The inner micro-structures of the hydrophobically-modified hydrogels were analyzed by SEM (FE-Scanning electron microscope, JEOL-7001F, JEOL Ltd., Tokyo, Japan) with an acceleration voltage of 5 kV. The hydrogels were lyophilized and covered with a platinum (Pt) layer produced by a vapor deposition. Values of the water contact angle (θw) on the surfaces of the hydrogels were measured by depositing a drop of water (4.0 μL) under atmospheric condition with DSA100 (KRÜSS, Hamburg, Germany). The contact angle was measured immediately after placing the water drop on the hydrogel surface [18]. Bovine serum albumin (BSA, Sigma) was also used as a model protein to evaluate the protein release rate from the hydrophobically-modified hydrogels [19]. The PEGDA and PPGMA stock solution were dissolved in DI water to prepare the pre-gelled solution at 10 wt %. The pre-gelled solution was mixed with BSA and photo-initiator, the mixture immediately cast between glass plates with spacers of 1 mm thickness, and exposed by UV lamp about 10 min. After 10 min, gel disks with a diameter of 8 mm were punched. Each hydrogels containing BSA was suspended in 400 μL of Dulbecco’s phosphate buffered saline (PBS, biowest) and incubated at 37 °C. At a designated time point, each PBS immersed hydrogel containing BSA was removed. Then, hydrogels were filled with fresh PBS again thereby keeping the sink condition. BSA amount released from the hydrogel was quantitatively measured using PierceTM BCA protein assay kit (Thermo Scientific, USA) according to the manufacturer’s instructions. The absorbance was measured at 562 nm using ELISA (Multiskan GO, Thermo Scientific, USA). The BSA release profile obtained was fitted to the Ritger-Peppas equation [20].
M t M = k · t n
where Mt is the cumulative amount of protein released at the time, t; M is the total amount of protein in the hydrogels; k is the kinetic rate constant and n is the exponent related to the release mechanism.

3. Results and Discussion

3.1. Analysis of Self-Assembling of Polymer Cross-Linkers in a Solution

This study presents an effective method to incorporate hydrophobic domains regularly in a hydrogel by self-assembling of polymer cross-linkers. First, the self-assembled structures formed in a pre-gelled solution were confirmed with the fluorescence analysis. The hydrophobic association between the polymer cross-linkers with acrylate groups that are slightly hydrophobic was examined with a ratio of the third-to-first vibrational fine structure (I3/I1) in the fluorescence spectrum of pyrene prove (Figure 2). Generally, the I1 peak arises from the transition that can be enhanced by the distortion of the π-electron cloud [21,22]. Therefore, as the microenvironment of pyrene becomes more polar, the I1 peak becomes more notable at the expense of other peaks (I3). That means the ratio of I3/I1 represents the degree of self-assemblies between acrylate groups linked to the polymer cross-linkers. I3/I1 of the PEGDA polymer cross-linker solutions increased as the PEGDA concentration exceeded a critical concentration (critical aggregation concentration, CAC), which means the self-assemblies are formed at this point, as shown in Figure 2. In contrast, I3/I1 of the PEGdiol polymer without acrylate groups was independent of PEGdiol concentration. The I3/I1 of the PEGdiol solution was approximately 0.5, which is characteristic value for pyrene dispersed in water. Therefore, this fluorescent analysis demonstrated that polymer cross-linkers with acrylate groups are self-assembled in an aqueous solution because of the hydrophobic association between acrylate groups [15].

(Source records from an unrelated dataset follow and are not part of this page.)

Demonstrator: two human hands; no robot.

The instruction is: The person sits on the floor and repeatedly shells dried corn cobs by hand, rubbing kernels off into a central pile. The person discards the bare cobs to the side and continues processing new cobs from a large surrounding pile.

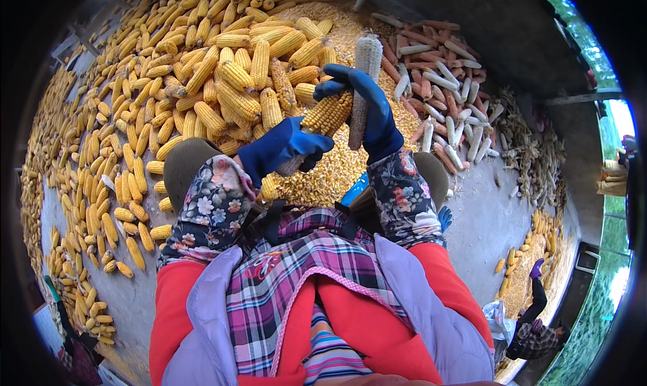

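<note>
In a blue work glove, my left hand (285, 146) is closed around a corn cob (290, 166) whose lower end shows below the fingers, and meets one end of a yellow ear of corn (328, 114). My right hand (366, 108), gloved alike, curls its fingers over the other end of that ear. A bare whitish cob (368, 57) stands upright along the right palm, its darker lower part below the thumb side. Loose kernels (323, 181) lie beneath both hands, between my knees.
Unshelled ears (217, 77) are heaped ahead and spread leftward. Stripped red and white cobs (445, 92) form a pile at the right, with dry husks (530, 148) beyond. A blue object (355, 189) lies near my lap. One person (536, 335) works at lower right, another (76, 355) at lower left.
</note>
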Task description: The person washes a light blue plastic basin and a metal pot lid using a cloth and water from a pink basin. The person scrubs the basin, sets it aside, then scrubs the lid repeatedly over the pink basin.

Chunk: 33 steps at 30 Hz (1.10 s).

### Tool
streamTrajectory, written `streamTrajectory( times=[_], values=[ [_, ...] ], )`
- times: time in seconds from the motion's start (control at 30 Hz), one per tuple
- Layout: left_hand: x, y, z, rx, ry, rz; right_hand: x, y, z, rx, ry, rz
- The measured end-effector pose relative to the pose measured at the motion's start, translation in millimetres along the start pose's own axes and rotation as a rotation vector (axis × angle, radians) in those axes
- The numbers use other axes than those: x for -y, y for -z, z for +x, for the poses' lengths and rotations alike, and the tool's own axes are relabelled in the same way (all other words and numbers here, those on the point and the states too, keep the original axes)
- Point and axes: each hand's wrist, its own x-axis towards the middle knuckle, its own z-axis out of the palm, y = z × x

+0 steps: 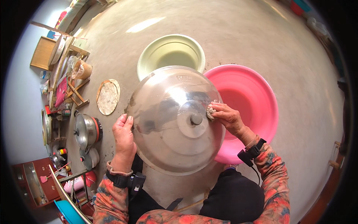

3.2. Effects of the Hydrophobic Domains Incorporated into a Hydrogel

The hydrophobically-modified hydrogels were prepared via in situ radical polymerization of self-assembled PEGDAs and PPGMAs with varying mass fraction. As pointed out above, the concentration of polymer cross-linkers used to form a hydrogel was higher than the CACs of cross-linkers as shown in Figure 2c. Figure 3 showed that in general, the degree of swelling (Q) of hydrogels increased as the concentration of pure PEGDAs decreased due to the increase of average pore-size (ξ) of hydrogel. For example, 2.31 nm of ξ in 10 wt % of PEGDAs increases to 2.48 nm of that in 8.0 wt % of PEGDAs as shown in Table 1, calculated using the Equation (1). However, interestingly, in the case of the hydrophobically-modified hydrogels, the Q of hydrogel decreased with increasing PPGMA portion from 0 wt % to 0.5 wt %, despite of the decrease of PEGDA concentration and then, the Q was increased with increasing PPGMA from 0.5 wt % to 2.0 wt %. These results indicated that PPGMA regulates the degree of swelling of the hydrogel at a mass fraction of less than 0.5 wt % of PPGMA as a hydrophobic repulsion. In contrast, above 0.5 wt % of the mass fraction of PPGMAs, the decreased mass fraction of PEGDAs had a predominant role to the Q of hydrogel. Note that PPGMAs are not related to regulate the ξ of hydrogel, because the PPGMA molecule has a single acrylate group, which is not acting as a cross-linker. However, the ξ of hydrogel from 0 wt % to 0.5 wt % of PPGMAs was decreased despite of the decrease of PEGDAs’ concentration. As addressed above, this result is attributed to hydrophobic repulsion by PPGMA.
The inner micro-structures of hydrophobically-modified hydrogels (HMHs) were examined with freeze-dried gels using SEM. Figure 4 shows the images of hydrogels depending on the introduced amounts of PPGMAs. Incorporation of the hydrophobic PPGMAs into the hydrogel made minimal difference in the 3D networked microstructures as compared to the pure PEGDA hydrogel (HMH-1; Figure 4a,b). Therefore, the pore-size of the hydrogel was minimally affected by incorporating the hydrophobic chains. However, the hydrogel with 2.0 wt % of PPGMAs (HMH-4) exhibited relatively large hydrophobic micro-domains (Figure 4c-1,c-2). This result implicates that hydrophilic PEGDA and hydrophobic PPGMA molecules were separated into a two phases in the pre-gelled solution. As confirmed by the fluorescence assay, the PEGDAs, building blocks of a hydrogel are self-assembled with hydrophobic cores, which can be used as micro-domains for incorporating PPGMA. However, incorporating of PPGMAs over a certain amount that is likely the loading capacity of the self-assemblies of PEGDAs resulted in the phase separation. Accordingly, the water contact angles (θw) measured at the surface of hydrogel increased with increasing of incorporating PPGMAs but, the increase in the water contact angle has limited in HMH-4, due to the irregular arrangements of hydrophobic chains (Figure 4c-3). As a result, the hydrophobicity of a hydrogel could be tuned in a controlled manner by incorporating hydrophobic molecules using self-assembled domains of polymer cross-linkers.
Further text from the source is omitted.